- **Task item**
Transcribe the data below verbatim from the line with "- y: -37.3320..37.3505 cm" to the line with "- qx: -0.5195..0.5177". Include both of those lines.

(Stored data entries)
———
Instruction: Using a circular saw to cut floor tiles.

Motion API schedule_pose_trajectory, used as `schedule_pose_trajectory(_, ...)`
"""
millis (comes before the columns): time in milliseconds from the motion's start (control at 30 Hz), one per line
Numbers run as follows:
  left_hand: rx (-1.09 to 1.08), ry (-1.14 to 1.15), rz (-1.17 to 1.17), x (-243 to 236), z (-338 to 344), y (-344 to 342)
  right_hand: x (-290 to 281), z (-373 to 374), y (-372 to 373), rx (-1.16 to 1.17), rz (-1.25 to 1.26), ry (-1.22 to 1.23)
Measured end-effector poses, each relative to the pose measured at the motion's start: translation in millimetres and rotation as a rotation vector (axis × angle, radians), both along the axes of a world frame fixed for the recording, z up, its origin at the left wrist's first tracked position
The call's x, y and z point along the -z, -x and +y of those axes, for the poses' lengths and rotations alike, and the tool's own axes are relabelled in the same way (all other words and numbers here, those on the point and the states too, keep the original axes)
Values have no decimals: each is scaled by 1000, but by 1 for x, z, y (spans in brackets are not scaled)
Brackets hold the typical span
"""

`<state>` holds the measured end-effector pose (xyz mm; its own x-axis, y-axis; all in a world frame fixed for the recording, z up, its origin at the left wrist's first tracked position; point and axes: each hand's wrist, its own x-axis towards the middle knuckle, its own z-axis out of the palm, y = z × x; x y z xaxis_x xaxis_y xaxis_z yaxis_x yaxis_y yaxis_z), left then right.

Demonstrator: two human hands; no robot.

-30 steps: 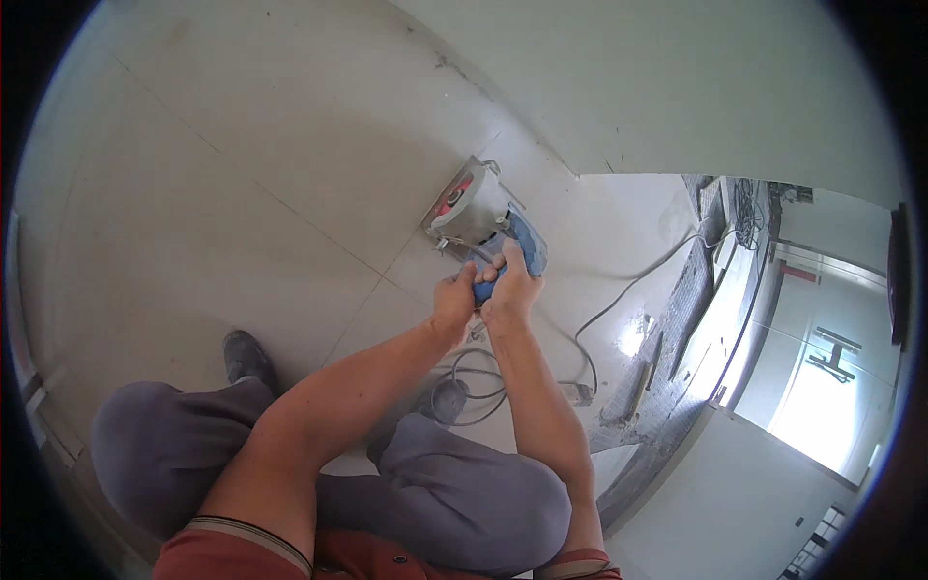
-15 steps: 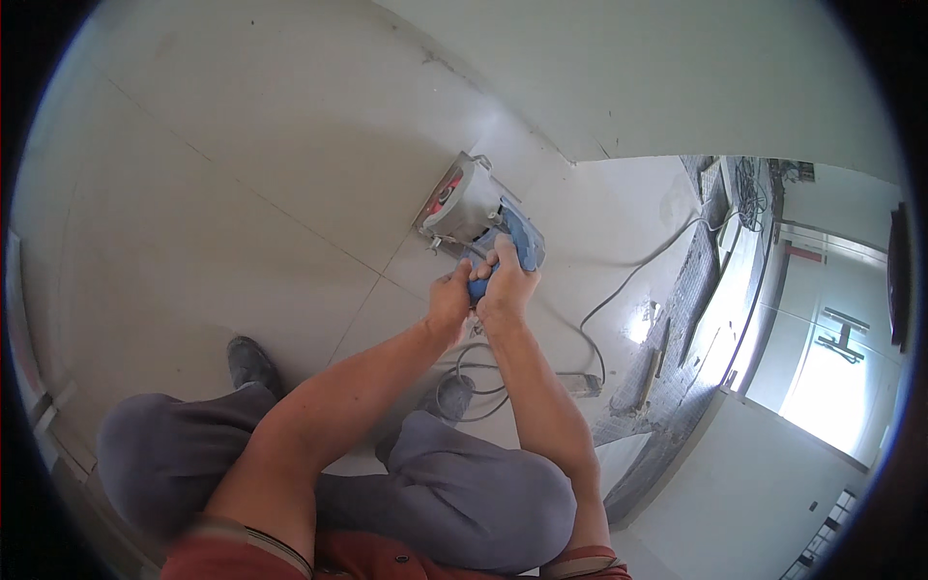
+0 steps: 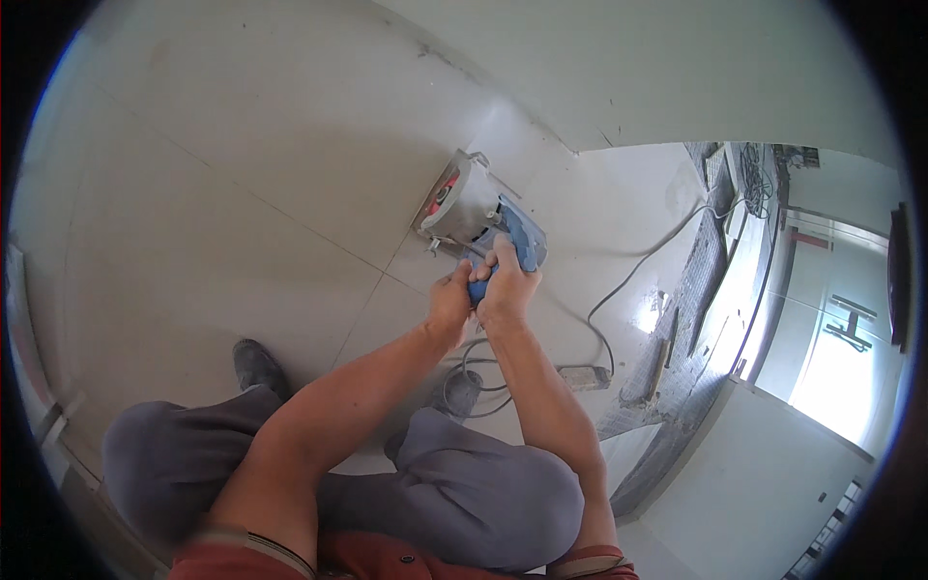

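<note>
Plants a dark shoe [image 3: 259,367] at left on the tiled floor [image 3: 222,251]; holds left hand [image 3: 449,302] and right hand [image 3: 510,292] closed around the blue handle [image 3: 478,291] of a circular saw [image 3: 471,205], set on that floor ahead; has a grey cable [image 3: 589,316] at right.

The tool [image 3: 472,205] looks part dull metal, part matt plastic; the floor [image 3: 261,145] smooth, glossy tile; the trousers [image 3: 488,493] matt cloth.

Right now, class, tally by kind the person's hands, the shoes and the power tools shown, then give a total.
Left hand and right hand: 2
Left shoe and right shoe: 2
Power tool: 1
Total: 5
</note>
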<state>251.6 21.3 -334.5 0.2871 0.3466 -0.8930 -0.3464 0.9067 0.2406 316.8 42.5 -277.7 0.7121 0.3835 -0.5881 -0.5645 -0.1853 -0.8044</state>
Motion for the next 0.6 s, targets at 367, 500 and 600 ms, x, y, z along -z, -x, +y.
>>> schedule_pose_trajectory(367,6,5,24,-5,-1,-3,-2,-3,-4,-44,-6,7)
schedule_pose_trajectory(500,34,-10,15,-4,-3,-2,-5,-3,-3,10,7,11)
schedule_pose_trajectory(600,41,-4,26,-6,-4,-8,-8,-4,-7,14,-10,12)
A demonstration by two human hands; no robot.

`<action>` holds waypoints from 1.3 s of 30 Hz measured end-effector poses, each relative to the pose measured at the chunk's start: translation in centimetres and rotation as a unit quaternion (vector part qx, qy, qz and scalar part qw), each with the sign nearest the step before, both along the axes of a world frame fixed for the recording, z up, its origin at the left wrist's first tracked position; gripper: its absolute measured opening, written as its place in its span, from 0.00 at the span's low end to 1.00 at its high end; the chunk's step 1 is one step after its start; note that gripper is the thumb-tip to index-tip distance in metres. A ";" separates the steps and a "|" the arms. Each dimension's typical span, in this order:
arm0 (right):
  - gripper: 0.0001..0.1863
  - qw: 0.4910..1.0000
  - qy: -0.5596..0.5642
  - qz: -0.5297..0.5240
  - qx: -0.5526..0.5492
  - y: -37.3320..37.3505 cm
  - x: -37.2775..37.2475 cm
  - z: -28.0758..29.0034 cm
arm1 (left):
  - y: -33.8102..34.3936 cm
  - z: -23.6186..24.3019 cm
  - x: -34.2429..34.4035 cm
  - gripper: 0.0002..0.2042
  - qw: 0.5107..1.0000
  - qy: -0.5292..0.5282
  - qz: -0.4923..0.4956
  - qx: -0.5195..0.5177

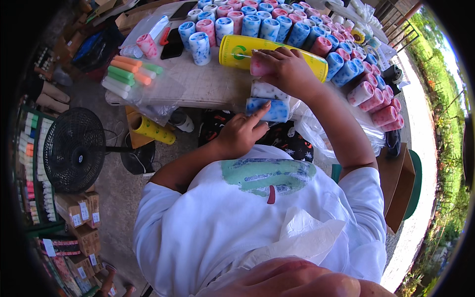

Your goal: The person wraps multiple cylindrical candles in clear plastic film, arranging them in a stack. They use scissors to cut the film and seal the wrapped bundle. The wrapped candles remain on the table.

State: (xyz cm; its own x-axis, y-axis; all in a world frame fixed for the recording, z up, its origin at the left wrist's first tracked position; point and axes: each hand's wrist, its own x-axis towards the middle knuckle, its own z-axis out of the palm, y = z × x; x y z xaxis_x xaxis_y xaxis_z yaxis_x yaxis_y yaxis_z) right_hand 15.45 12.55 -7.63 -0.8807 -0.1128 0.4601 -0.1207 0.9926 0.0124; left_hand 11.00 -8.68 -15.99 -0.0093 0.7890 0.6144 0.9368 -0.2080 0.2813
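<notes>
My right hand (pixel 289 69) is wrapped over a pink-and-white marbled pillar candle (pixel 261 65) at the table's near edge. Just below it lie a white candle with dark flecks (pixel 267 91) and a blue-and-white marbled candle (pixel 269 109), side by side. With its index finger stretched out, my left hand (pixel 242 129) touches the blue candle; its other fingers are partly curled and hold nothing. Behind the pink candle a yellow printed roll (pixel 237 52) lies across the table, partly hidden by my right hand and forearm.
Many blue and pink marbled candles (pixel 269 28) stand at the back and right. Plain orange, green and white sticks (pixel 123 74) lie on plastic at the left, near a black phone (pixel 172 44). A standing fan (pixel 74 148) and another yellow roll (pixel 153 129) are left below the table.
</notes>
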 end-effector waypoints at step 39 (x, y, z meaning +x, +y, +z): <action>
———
- **Result of the task**
  - y: -37.3320..37.3505 cm
  - x: -37.2775..37.2475 cm
  - z: -28.0758..29.0034 cm
arm1 (left):
  - y: -33.8102..34.3936 cm
  - z: -23.6186..24.3019 cm
  - x: -34.2429..34.4035 cm
  - gripper: 0.0002..0.2042
  - qw: 0.5107..1.0000
  - qy: -0.5292..0.5282
  - qz: -0.4923..0.4956
  - qx: -0.5195..0.5177

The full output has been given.